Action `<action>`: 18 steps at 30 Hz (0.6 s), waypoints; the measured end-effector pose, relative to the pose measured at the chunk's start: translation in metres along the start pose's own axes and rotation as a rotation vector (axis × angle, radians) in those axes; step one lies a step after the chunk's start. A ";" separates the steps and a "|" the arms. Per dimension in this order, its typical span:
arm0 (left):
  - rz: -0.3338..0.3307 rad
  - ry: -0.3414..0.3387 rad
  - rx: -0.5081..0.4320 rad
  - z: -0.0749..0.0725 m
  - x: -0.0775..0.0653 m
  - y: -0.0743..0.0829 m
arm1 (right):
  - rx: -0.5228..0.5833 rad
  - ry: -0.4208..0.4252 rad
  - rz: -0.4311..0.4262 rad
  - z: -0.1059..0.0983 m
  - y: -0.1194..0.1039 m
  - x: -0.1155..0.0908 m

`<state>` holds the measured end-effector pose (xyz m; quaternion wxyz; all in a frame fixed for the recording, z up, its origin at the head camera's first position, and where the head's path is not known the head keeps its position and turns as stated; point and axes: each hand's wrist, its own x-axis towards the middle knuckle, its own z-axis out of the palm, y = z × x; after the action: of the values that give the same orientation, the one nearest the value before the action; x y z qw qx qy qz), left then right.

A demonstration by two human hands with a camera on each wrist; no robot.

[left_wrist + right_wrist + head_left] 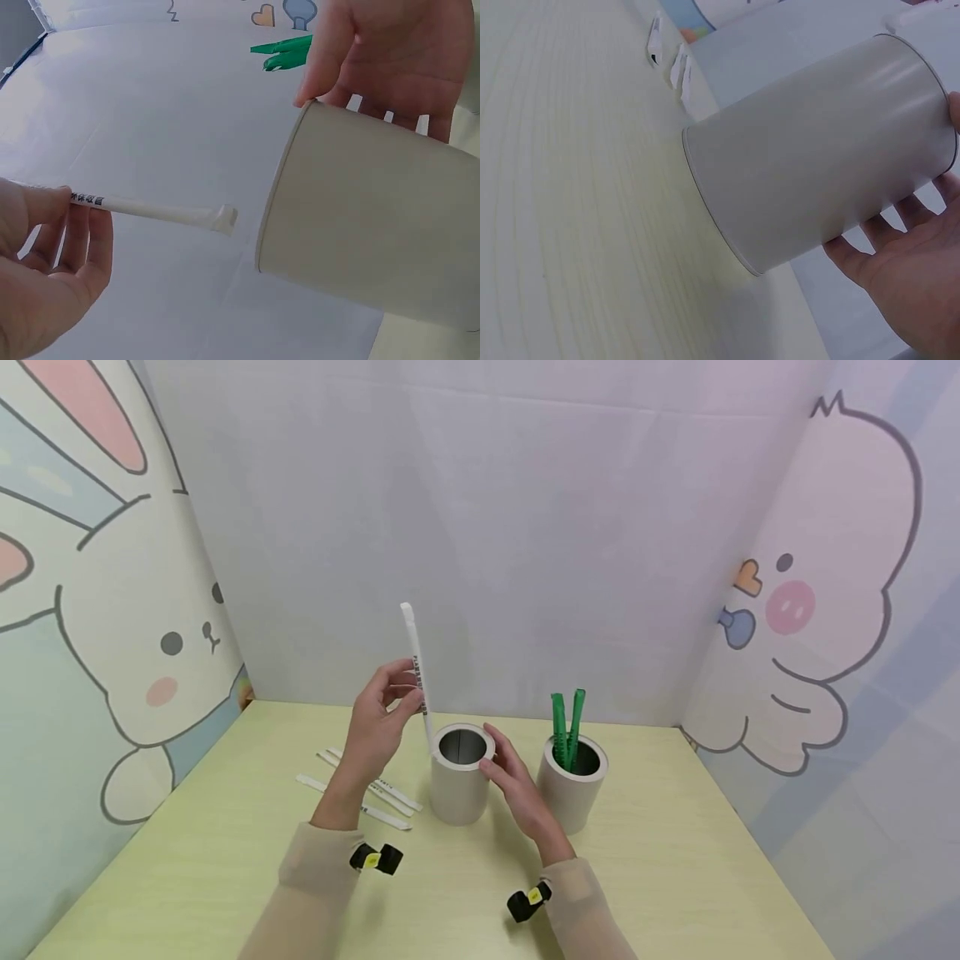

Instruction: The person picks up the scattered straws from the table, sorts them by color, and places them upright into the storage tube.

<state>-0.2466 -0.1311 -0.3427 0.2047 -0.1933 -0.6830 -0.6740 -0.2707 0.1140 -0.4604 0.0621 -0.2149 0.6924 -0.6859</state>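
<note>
One straw (414, 643): tilted, lower end just above rim (463, 767) of cup (459, 797).
Left hand (377, 718): thumb and fingers nearly closed, pinching straw.
Right hand (521, 785): fingers part-open, curved round cup.
Rim: misaligned straw may snag; slack right grip could let cup tip.

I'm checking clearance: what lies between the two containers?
In the head view, the right hand lies between them, touching the container without green sticks.
</note>
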 end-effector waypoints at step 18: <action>-0.010 0.060 -0.010 0.023 -0.003 -0.019 | -0.019 0.003 0.012 0.000 -0.002 0.000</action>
<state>-0.2548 -0.1087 -0.3605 0.2207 -0.1707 -0.6742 -0.6838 -0.2702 0.1145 -0.4583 0.0633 -0.2104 0.7004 -0.6791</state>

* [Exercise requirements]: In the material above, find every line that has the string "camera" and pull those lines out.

* [Response box]:
`<state>` holds the measured end-effector pose (xyz m; quaternion wxyz; all in a frame fixed for the recording, z up, its origin at the head camera's first position, and where the head's path is not known the head keeps its position and turns as stated; point and axes: each hand's wrist, its own x-axis towards the middle knuckle, its own z-axis out of the palm, y = z × x; after the action: of the values that give the same orientation, the one nearest the value before the action; x y z qw qx qy qz), left then right.
A demonstration by two human hands with a camera on each wrist; no robot.

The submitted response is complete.